As Microsoft sayed itsel: Mono DOES violate there IP. Thats why Novel had to do that patent-deal with Microsoft back then which meanwhile does not exist any more.
I would be VERY careful to not depend on Mono to much. The new company behind it has not enough mass to fight IP-wars, provide protection.
Do you have any source for “1% of C#” going through ECMA? This is fucking ridiculous.
Stop spreading FUD.
The Novel deal had nothing to do with Mono. You do not know what you’re talking about. Stop.
Uhm, Mono is protected by the OIN. Xamarin wouldn’t have to lift a finger. Again, you don’t know what you’re talking about. Stop.
However, Microsoft emphatically makes no such promise in relation to other parts of .NET (specifically, libraries such as Winforms) which are commonly called up by source code of applications written in C#. Therefore, there are essentially no applications written in C# which can run on platforms not sanctioned by Microsoft. This fact utterly destroys any claims to “cross-platform” which are commonly made in relation to C#.

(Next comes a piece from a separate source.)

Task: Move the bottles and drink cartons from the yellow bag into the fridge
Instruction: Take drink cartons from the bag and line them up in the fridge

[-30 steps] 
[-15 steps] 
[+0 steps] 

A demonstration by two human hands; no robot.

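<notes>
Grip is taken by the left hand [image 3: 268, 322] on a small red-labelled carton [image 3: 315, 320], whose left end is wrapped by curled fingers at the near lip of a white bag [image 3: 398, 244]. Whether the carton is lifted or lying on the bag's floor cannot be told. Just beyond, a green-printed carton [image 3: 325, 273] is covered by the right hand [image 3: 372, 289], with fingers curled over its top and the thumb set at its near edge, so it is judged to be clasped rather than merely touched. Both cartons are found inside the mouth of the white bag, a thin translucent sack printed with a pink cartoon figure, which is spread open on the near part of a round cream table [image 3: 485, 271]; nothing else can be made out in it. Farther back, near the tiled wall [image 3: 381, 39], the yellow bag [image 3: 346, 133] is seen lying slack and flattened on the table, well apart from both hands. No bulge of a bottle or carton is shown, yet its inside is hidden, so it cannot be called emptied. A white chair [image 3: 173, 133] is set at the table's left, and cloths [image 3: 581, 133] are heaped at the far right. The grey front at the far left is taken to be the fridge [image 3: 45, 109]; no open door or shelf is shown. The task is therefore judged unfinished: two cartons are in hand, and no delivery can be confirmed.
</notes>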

Qt, QML and HTML5, OTOH, are truly cross-platform (except for paarts of HTML5 which Microsoft refuses to support, such as, unsurprisingly, HTML5 forms prior to IE10). Anyone can write a platform which implements these, and anyone can write applications which utilise these, targeting any such platform, without having to pay “rent” to overlord corporations (such as Microsoft) for the right to do so.

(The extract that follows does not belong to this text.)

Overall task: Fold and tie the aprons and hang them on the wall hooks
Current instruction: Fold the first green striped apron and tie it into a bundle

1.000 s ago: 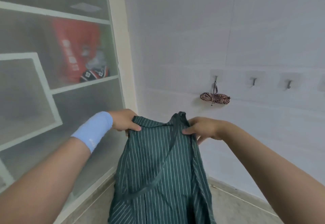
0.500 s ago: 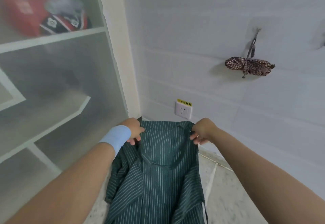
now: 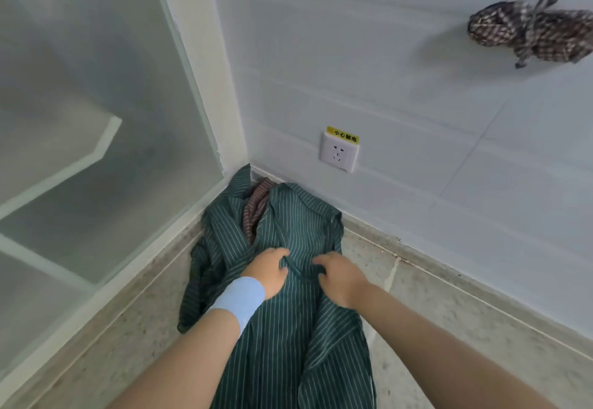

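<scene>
Both hands are down on the green apron (image 3: pixel 288 328), side by side near its middle. The left hand (image 3: pixel 268 272), with a blue wristband (image 3: pixel 239 299), and the right hand (image 3: pixel 341 278) have bent fingers on the cloth. I cannot tell if they pinch it or just press it. A thin strap (image 3: pixel 284 241) runs up between them.

The apron lies on the floor (image 3: pixel 449 328), in the corner. Its long way runs from the person straight out to the corner. The far end touches the bottom of the wall (image 3: pixel 385 71), below the socket (image 3: pixel 338 153). The near end goes out of view at the bottom.

So the hands sit across the long way, one on each half. The left side is bunched up by the glass panel (image 3: pixel 96 119), and the left hand is nearer to it. The right side lies flatter. I think the next step is to fold each side in toward the strap, and the left needs smoothing first.

A brown striped cloth (image 3: pixel 255 213) peeks out under the far end. A checked bundle (image 3: pixel 529 33) hangs high on the wall, up to the right, well apart.
</scene>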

Hence, Ubuntu for phones. It makes perfect economic sense for a vendor to choose that over C#, every day of the week.
Edited 2013-01-05 13:01 UTC
C# is cross platform, your fear of getting sued is the only thing holding you back. You could have patent suits levelled against you for basically any piece of software, so you should be equally as fearful of Qt/GTK/WxWidgets/etc.
Look at Apple/Samsung: different platforms, different languages, different libraries, but still the suit was successful (agree or disagree with it).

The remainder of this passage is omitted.